[WORK REQUEST] From the first line of the entries below through the line bearing "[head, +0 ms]", write out each line exactly. Omit pictures.
SOURCE DATA Block Start
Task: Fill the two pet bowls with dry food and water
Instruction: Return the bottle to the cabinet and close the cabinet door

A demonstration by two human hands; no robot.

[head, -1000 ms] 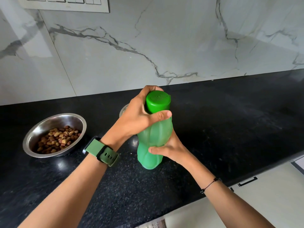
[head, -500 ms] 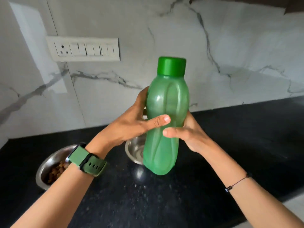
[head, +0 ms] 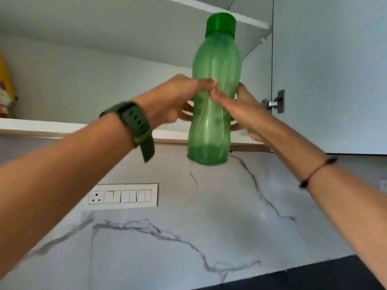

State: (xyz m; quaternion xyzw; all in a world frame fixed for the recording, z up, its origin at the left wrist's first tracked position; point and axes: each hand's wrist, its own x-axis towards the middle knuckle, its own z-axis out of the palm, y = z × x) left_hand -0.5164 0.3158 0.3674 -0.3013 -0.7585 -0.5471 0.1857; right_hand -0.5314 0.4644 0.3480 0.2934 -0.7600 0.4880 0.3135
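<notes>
A translucent green bottle point(head: 213, 95) with its green cap point(head: 220, 24) screwed on is held upright in the air, in front of an open wall cupboard. My left hand point(head: 171, 99) grips its middle from the left, and my right hand point(head: 236, 107) grips it from the right and behind. The bottle's base hangs just below the cupboard's lower shelf edge. Neither pet bowl is in view.
The open cupboard has a lower shelf point(head: 52, 127) with a yellow packet point(head: 6, 86) at its far left. Its door point(head: 330, 76) stands open on the right, hinge point(head: 276, 102) showing. A switch panel point(head: 123, 196) sits on the marble wall. A corner of the black counter point(head: 314, 277) shows at bottom right.
Both hands have lifted the bottle from the counter up to cupboard height. The view has tilted upward, so the bowls have dropped out of sight.
</notes>
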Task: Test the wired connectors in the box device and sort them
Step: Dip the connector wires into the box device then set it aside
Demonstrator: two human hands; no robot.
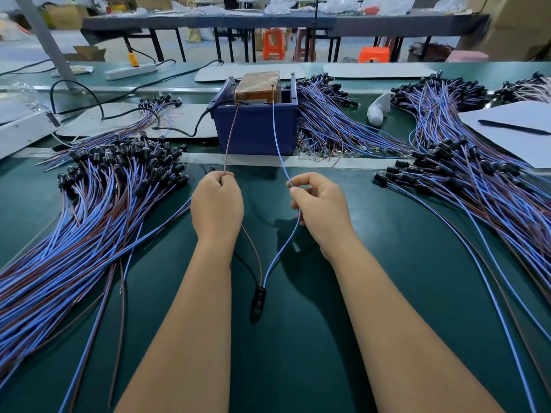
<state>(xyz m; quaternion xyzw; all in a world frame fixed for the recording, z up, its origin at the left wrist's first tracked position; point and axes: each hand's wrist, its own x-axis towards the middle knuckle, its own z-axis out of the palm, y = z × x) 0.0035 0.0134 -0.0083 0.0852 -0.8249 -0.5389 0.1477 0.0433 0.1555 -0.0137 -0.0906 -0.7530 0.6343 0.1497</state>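
Pinching the brown wire (pixel 229 150) in our left hand (pixel 217 201) and the blue wire (pixel 278 144) in our right hand (pixel 320 204), we judge testing underway at the box device (pixel 256 129); sorting comes next.

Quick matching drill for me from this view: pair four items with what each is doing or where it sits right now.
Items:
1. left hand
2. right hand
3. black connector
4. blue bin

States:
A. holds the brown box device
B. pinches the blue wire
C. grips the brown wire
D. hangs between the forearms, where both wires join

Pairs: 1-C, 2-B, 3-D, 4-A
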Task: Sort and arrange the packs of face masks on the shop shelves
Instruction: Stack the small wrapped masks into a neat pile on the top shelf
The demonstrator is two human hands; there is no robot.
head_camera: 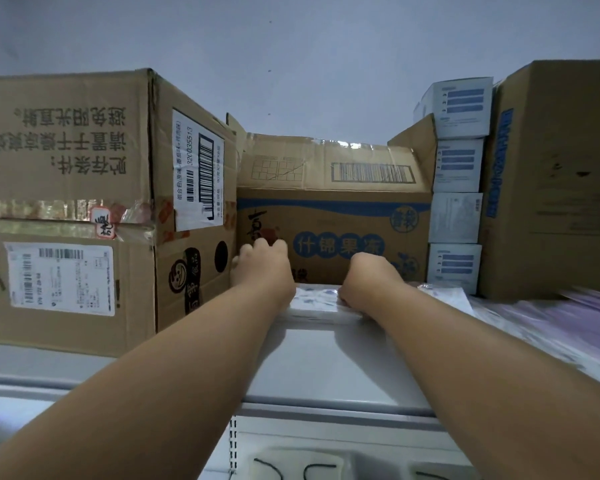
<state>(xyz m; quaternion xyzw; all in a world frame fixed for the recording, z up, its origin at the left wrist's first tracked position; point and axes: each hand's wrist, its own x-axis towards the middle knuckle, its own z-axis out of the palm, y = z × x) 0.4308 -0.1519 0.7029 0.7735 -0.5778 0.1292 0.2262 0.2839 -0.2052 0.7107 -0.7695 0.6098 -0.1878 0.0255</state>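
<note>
Head camera view, looking up at the top of a pale grey shop shelf [326, 358] under a plain wall. Two bare forearms reach forward onto it. Between the hands lies a flat pack of face masks [317, 301], white in shiny clear wrap with faint blue print, resting on the shelf top directly in front of the middle carton [333, 216]. The left hand [262, 271] sits at the pack's left end with fingers curled, knuckles close against the middle carton's front; whether it actually grips the pack cannot be told. The right hand [368, 278] is clenched over the pack's right end, fingers curled down onto its edge.

Three brown cartons stand on the shelf. The middle carton has blue print and open flaps; the large carton [66, 209] stands to its left, touching it, and the tall carton [551, 178] stands to its right. Between the middle carton and the tall carton rises a stack of four small white boxes [456, 188] with blue bars. Right of the pack, blurred pale purple packs [568, 320] lie spread on the shelf.
</note>
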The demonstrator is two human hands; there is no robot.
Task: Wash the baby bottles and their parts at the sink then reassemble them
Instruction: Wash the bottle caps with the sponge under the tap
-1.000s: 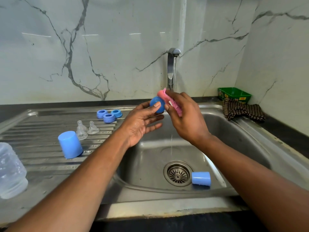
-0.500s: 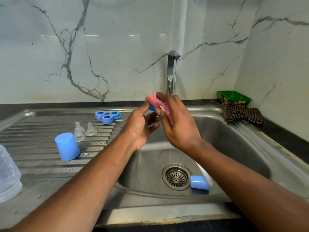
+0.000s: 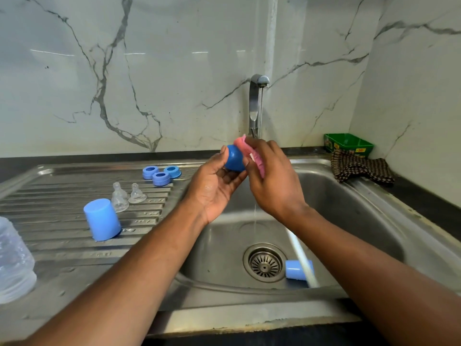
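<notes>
Since a moment ago, both hands have turned the blue cap (image 3: 234, 158) back into view at frame centre, above the sink (image 3: 349, 221). Left hand (image 3: 214, 186) grips it in curled fingers; right hand (image 3: 272, 176) pinches a pink sponge (image 3: 249, 152) against it (tap running). Wet plastic could slip and drop toward the drain (image 3: 265, 264).

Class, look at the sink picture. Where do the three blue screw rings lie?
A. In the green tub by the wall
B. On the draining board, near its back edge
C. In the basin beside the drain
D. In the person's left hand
B: the three blue screw rings sit clustered on the ribbed draining board near its back edge, behind the clear teats.
</notes>
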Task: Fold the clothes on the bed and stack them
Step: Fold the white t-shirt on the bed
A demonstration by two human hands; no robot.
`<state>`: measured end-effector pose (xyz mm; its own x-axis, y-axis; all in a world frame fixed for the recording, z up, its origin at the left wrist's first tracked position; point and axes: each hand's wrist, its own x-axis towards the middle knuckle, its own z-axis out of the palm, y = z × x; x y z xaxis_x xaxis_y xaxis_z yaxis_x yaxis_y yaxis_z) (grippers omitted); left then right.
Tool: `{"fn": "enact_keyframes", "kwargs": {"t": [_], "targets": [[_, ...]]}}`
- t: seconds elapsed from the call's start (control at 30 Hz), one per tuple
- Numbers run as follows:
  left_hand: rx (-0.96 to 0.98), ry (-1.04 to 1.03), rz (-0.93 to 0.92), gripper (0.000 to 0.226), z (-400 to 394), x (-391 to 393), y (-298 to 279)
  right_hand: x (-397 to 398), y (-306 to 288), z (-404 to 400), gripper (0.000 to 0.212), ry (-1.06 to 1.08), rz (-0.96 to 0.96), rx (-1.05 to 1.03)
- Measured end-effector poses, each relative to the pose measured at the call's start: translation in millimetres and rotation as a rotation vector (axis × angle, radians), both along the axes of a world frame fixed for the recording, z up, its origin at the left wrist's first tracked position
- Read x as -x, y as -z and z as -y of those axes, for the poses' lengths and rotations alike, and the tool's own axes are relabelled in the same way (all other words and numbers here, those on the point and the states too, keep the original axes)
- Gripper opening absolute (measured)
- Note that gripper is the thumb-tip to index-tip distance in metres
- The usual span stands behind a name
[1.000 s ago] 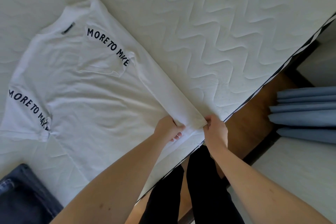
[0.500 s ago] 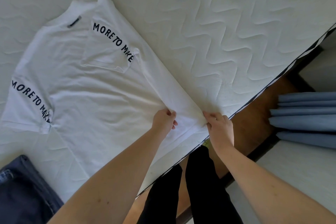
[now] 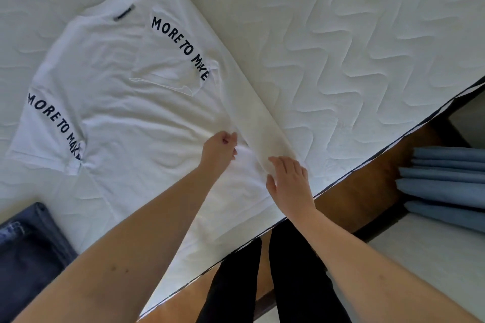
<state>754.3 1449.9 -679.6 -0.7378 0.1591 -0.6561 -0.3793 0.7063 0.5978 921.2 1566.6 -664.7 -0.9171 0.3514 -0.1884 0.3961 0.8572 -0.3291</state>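
Observation:
A white T-shirt [image 3: 136, 115] with black "MORE TO MAKE" lettering on both sleeves lies flat on the white quilted mattress [image 3: 354, 42]. Its right side is folded inward as a long strip, with that sleeve lying across the chest. My left hand [image 3: 220, 151] has curled fingers pinching the inner edge of the folded strip near the hem. My right hand [image 3: 290, 178] rests with relaxed fingers on the strip's lower end, close to the mattress edge.
Dark blue jeans [image 3: 26, 252] lie on the mattress at the lower left. The mattress edge [image 3: 367, 165] runs diagonally past my black-trousered legs [image 3: 275, 278]. Beyond it are wooden floor and blue pleated curtains [image 3: 446, 178] at the right.
Both hands slid up the folded strip, away from the hem corner. My right hand went from pinching the corner to lying with loose fingers on the fabric. The view shifted slightly.

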Motion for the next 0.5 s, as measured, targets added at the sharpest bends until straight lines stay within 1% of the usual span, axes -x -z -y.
{"fn": "enact_keyframes", "kwargs": {"t": [0.17, 0.3, 0.33, 0.4, 0.47, 0.5], "targets": [[0.024, -0.043, -0.229, 0.023, -3.0, 72.7, -11.8, 40.4, 0.8, 4.9, 0.037, -0.006, 0.064, -0.011], [0.131, 0.028, -0.438, 0.020, -23.6, 129.7, -15.7, 63.6, 2.3, 7.6, 0.035, -0.012, 0.130, -0.045], [0.148, 0.079, -0.468, 0.020, -30.2, 140.7, -15.3, 67.6, 2.7, 8.4, 0.034, -0.016, 0.147, -0.063], [0.217, 0.250, -0.462, 0.033, -41.6, 157.4, -13.0, 73.3, 3.7, 9.5, 0.028, -0.021, 0.174, -0.100], [0.403, 0.481, -0.435, 0.049, -45.8, 167.6, -8.1, 76.5, 4.9, 9.2, 0.024, -0.037, 0.212, -0.115], [0.507, 0.587, -0.449, 0.053, -44.7, 170.6, -5.4, 77.5, 5.1, 8.3, 0.022, -0.051, 0.221, -0.121]]}}
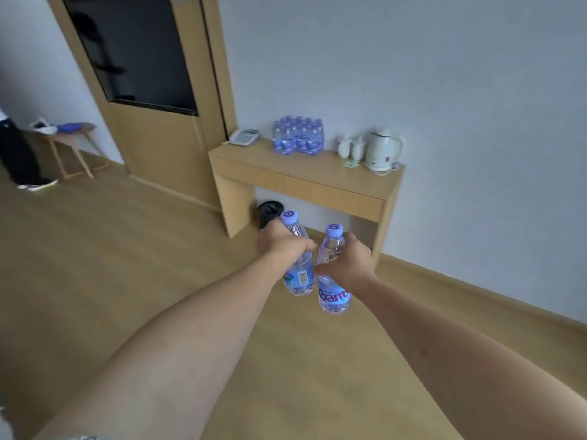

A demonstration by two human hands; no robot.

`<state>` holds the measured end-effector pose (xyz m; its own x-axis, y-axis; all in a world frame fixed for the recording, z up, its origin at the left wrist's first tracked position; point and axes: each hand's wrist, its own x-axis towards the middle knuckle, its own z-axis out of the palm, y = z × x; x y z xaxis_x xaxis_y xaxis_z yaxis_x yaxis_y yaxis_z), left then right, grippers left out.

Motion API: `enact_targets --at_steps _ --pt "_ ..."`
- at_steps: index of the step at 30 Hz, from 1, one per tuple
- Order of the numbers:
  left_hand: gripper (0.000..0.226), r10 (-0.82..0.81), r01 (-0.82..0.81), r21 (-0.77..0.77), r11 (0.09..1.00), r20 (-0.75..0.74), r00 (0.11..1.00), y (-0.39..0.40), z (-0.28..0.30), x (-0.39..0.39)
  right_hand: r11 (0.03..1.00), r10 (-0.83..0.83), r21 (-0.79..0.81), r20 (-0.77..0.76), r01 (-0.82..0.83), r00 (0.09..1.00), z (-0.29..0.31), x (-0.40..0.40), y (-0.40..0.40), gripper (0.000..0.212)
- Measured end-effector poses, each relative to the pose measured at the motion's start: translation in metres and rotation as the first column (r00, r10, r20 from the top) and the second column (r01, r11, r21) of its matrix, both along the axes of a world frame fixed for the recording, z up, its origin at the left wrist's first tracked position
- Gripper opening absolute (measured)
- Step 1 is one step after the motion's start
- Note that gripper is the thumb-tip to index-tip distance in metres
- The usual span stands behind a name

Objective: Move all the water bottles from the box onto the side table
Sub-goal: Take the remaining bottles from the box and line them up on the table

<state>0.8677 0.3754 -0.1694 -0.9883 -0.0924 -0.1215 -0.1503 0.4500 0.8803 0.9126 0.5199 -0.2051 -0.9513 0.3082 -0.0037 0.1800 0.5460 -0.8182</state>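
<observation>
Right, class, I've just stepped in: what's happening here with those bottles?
A person carries one water bottle in each hand: the left hand grips one bottle, the right hand grips another. Both are held upright over the wooden floor, facing the side table, where a cluster of bottles already stands between a phone and a kettle.

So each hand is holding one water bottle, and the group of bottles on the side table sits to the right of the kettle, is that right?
Not quite. In the head view the bottles on the table sit left of the kettle. The left hand and right hand each hold one bottle.
</observation>
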Motion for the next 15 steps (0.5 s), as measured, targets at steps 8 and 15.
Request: enact_targets --at_steps 8,15 --pt "0.043 0.067 -0.068 -0.016 0.998 -0.010 0.998 -0.043 -0.018 -0.158 0.997 0.070 0.035 0.005 -0.070 0.998 -0.019 -0.165 -0.034 0.066" --pt "0.044 -0.006 0.005 -0.053 0.999 -0.020 1.000 -0.056 -0.004 -0.317 0.999 0.001 0.035 0.011 -0.002 1.000 -0.001 -0.316 -0.047 0.074"
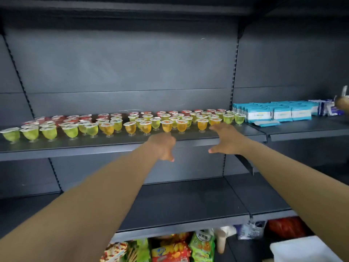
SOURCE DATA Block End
[RESPONSE]
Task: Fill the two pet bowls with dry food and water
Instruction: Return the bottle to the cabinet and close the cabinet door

A demonstration by two human hands; no robot.

[head, -1000 ms] 
[head, -500 ms] 
[head, +0 ms] 

The requested output has been produced.